## Exercise instructions
Using the data that follows, give again word for word the lines between the one holding "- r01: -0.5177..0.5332" and the one holding "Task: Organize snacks", inclusive. Omit the pictures.

Materials provided Block Start

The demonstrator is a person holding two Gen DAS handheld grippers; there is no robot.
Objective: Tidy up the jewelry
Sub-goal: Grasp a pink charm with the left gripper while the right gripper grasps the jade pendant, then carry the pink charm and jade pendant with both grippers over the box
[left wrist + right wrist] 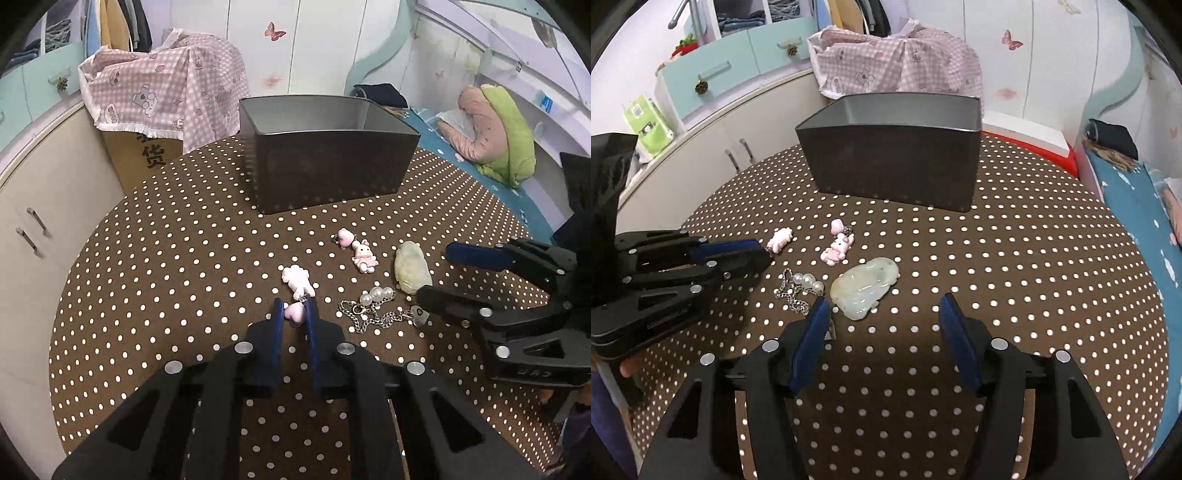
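Observation:
A dark grey open box (pixel 325 162) stands at the back of the dotted table; it also shows in the right wrist view (pixel 897 158). My left gripper (pixel 295 314) is shut on the pink heart (pixel 294 314) of a pink charm whose white-pink figure (pixel 297 280) lies just ahead. A pink rabbit charm (pixel 364 254), a pearl and chain bracelet (pixel 376 306) and a pale green jade pendant (pixel 410 271) lie to the right. My right gripper (pixel 882 310) is open, just short of the jade pendant (pixel 866 288).
The round table has a brown white-dotted cloth (pixel 166 258). A pink checked cloth over a carton (pixel 162 85) stands behind it. Cream cabinets (pixel 40 206) are on the left, a bed with pillows (pixel 491 125) on the right.

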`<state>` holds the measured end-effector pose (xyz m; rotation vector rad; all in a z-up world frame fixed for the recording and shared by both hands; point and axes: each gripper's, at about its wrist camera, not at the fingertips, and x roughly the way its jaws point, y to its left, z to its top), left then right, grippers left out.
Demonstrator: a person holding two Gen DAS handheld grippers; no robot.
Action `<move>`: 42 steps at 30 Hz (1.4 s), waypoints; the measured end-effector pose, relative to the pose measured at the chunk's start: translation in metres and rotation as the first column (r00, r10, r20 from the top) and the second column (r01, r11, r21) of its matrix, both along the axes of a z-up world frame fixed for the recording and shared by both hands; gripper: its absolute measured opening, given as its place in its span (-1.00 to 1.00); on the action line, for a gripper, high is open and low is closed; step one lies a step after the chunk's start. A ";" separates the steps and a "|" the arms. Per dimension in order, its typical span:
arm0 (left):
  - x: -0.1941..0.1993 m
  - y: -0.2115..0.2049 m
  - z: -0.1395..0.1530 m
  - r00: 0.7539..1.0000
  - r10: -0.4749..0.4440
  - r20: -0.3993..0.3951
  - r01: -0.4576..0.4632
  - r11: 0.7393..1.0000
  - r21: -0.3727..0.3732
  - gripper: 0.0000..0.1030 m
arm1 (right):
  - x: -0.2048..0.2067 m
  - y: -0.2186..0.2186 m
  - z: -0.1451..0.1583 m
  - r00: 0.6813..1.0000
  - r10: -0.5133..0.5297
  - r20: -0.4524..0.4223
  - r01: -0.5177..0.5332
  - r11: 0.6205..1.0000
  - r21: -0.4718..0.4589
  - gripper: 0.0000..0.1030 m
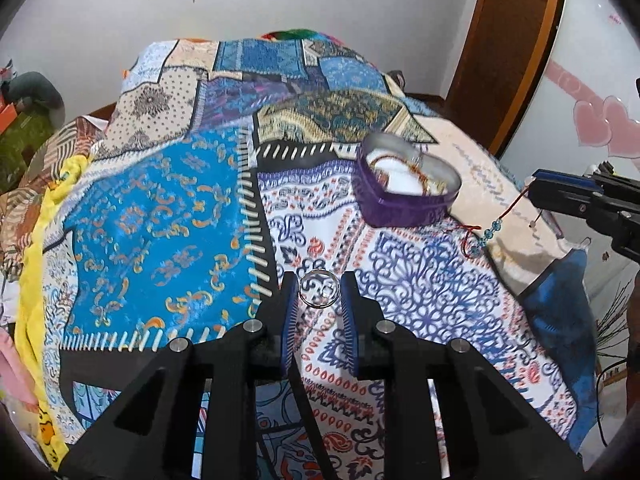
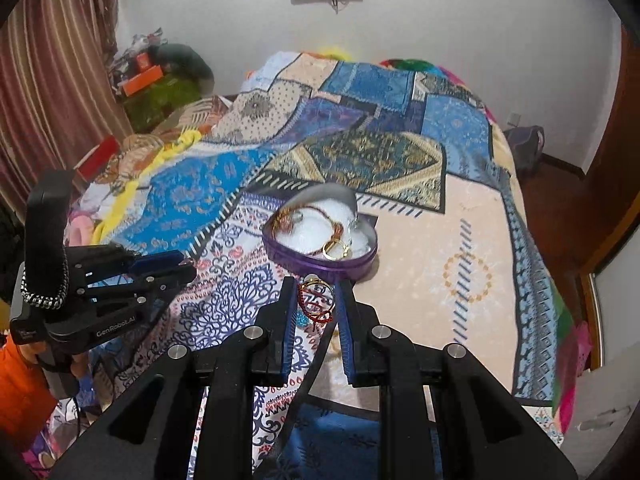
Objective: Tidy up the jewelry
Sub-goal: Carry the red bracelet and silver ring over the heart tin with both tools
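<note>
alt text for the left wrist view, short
The left gripper pinches a clear ring above a patchwork bedspread. Ahead to the right sits an open purple heart-shaped tin holding jewelry, and at the right edge the right gripper dangles a red cord bracelet with blue beads.

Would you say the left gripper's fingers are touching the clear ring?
Touching: the left wrist view shows the clear ring pinched between both blue fingers.

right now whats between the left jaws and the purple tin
Only bare patterned bedspread. The left wrist view shows it: the left gripper holds a clear ring, and nothing else lies up to the tin.
</note>
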<state>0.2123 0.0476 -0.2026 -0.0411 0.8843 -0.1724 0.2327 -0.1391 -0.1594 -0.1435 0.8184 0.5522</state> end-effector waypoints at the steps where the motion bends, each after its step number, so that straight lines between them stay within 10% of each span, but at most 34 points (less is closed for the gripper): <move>1: 0.000 -0.001 0.003 1.000 0.000 0.007 0.000 1.000 -0.001 -0.60 | 0.000 -0.001 0.002 1.000 -0.002 0.005 0.002 1.000 0.002 -0.67; 42: 0.084 -0.052 0.011 0.990 -0.138 0.030 0.140 0.987 -0.078 -0.60 | 0.066 0.012 -0.033 0.997 0.004 -0.074 -0.007 0.999 -0.043 -0.67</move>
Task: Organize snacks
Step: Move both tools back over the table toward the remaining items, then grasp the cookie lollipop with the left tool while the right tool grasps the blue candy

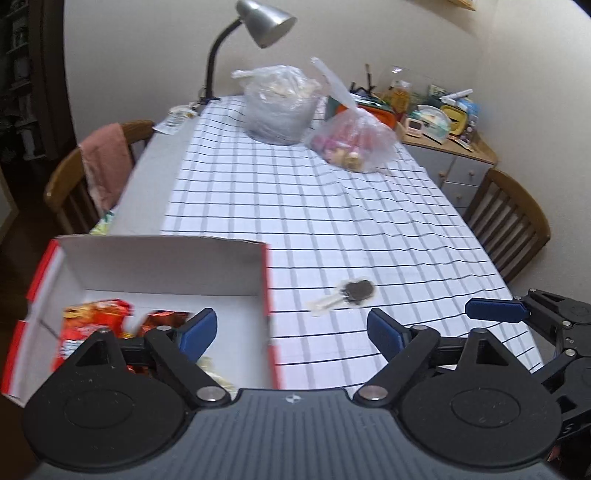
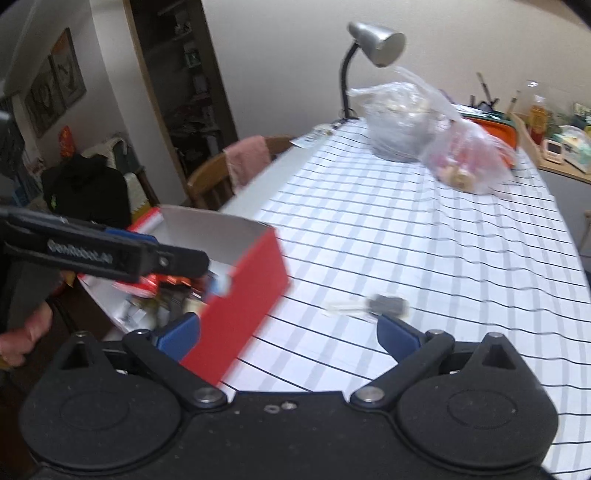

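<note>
A red cardboard box [image 1: 162, 266] with a white inside stands at the table's near left corner and holds red snack packets [image 1: 92, 325]. It also shows in the right wrist view [image 2: 243, 280]. One clear-wrapped dark cookie snack [image 1: 354, 291] lies on the checked cloth right of the box, also in the right wrist view [image 2: 384, 306]. My left gripper [image 1: 291, 336] is open and empty, its left finger over the box. My right gripper [image 2: 288, 332] is open and empty, just short of the cookie. The left gripper shows from the side in the right wrist view [image 2: 110, 251].
Two clear plastic bags of snacks [image 1: 280, 103] [image 1: 354, 140] sit at the table's far end beside a desk lamp [image 1: 258, 26]. Wooden chairs stand at the left [image 1: 88, 177] and right [image 1: 509, 221]. A cluttered sideboard [image 1: 443, 118] is at the back right.
</note>
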`<state>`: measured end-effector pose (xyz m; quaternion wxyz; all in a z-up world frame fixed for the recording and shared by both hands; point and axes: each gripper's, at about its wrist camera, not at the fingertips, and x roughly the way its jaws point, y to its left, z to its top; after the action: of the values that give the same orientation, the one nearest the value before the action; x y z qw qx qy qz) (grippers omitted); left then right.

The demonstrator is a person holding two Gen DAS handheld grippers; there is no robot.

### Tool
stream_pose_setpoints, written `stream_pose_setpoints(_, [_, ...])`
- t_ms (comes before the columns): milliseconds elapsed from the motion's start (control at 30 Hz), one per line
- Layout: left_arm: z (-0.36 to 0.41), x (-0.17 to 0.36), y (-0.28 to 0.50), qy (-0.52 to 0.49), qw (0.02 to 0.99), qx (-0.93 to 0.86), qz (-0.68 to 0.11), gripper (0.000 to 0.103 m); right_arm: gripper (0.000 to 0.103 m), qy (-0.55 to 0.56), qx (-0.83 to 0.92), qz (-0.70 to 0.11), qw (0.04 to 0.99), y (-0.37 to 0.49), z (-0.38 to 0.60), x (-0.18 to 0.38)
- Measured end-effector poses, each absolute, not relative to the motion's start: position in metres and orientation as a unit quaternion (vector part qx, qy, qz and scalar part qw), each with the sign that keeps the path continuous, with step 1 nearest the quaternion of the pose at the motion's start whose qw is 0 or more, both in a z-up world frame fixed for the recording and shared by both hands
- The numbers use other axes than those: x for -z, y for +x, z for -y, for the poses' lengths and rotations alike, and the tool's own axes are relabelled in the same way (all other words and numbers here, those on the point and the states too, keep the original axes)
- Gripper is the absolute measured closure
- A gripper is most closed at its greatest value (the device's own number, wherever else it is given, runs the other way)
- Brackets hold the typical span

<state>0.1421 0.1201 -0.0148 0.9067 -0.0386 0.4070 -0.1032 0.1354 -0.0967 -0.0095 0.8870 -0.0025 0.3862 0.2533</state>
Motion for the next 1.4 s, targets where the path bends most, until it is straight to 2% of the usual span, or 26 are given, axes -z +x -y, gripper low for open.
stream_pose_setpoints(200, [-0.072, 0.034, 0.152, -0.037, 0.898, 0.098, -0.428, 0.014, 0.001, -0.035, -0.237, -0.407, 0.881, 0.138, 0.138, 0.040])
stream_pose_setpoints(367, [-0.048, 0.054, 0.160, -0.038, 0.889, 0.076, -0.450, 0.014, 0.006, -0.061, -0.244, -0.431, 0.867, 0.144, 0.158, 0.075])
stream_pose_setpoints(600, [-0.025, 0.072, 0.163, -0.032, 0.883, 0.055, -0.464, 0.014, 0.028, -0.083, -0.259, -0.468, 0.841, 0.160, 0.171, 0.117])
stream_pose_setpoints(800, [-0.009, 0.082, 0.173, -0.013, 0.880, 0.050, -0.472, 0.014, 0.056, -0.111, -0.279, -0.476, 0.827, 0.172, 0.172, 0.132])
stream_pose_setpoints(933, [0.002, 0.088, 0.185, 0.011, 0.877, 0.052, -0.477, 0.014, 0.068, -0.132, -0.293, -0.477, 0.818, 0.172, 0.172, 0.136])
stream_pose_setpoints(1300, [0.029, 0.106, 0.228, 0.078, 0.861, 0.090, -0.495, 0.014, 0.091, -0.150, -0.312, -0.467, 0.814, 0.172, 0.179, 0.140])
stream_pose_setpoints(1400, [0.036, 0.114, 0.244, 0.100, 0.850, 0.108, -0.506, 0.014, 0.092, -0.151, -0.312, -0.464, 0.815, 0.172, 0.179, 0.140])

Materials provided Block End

## Answer below
  - r01: -0.5177..0.5332
  - r11: 0.6205..1.0000
  - r21: -0.4718..0.4589
  - gripper: 0.0000..0.1030 m
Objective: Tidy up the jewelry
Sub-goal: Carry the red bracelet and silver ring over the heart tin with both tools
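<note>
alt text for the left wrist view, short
The left gripper pinches a clear ring above a patchwork bedspread. Ahead to the right sits an open purple heart-shaped tin holding jewelry, and at the right edge the right gripper dangles a red cord bracelet with blue beads.

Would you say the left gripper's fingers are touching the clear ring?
Touching: the left wrist view shows the clear ring pinched between both blue fingers.

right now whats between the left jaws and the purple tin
Only bare patterned bedspread. The left wrist view shows it: the left gripper holds a clear ring, and nothing else lies up to the tin.
</note>
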<state>0.2123 0.0476 -0.2026 -0.0411 0.8843 -0.1724 0.2327 -0.1391 -0.1594 -0.1435 0.8184 0.5522</state> end-effector waypoints at the steps where the motion bends, each after its step number, so that straight lines between them stay within 10% of each span, but at most 34 points (less is closed for the gripper): <move>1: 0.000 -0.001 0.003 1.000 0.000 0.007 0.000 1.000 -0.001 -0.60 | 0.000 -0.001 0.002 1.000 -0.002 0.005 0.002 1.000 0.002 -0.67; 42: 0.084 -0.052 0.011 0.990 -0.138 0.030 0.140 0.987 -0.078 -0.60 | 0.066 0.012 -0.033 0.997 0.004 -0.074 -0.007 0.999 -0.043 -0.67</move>
Task: Organize snacks

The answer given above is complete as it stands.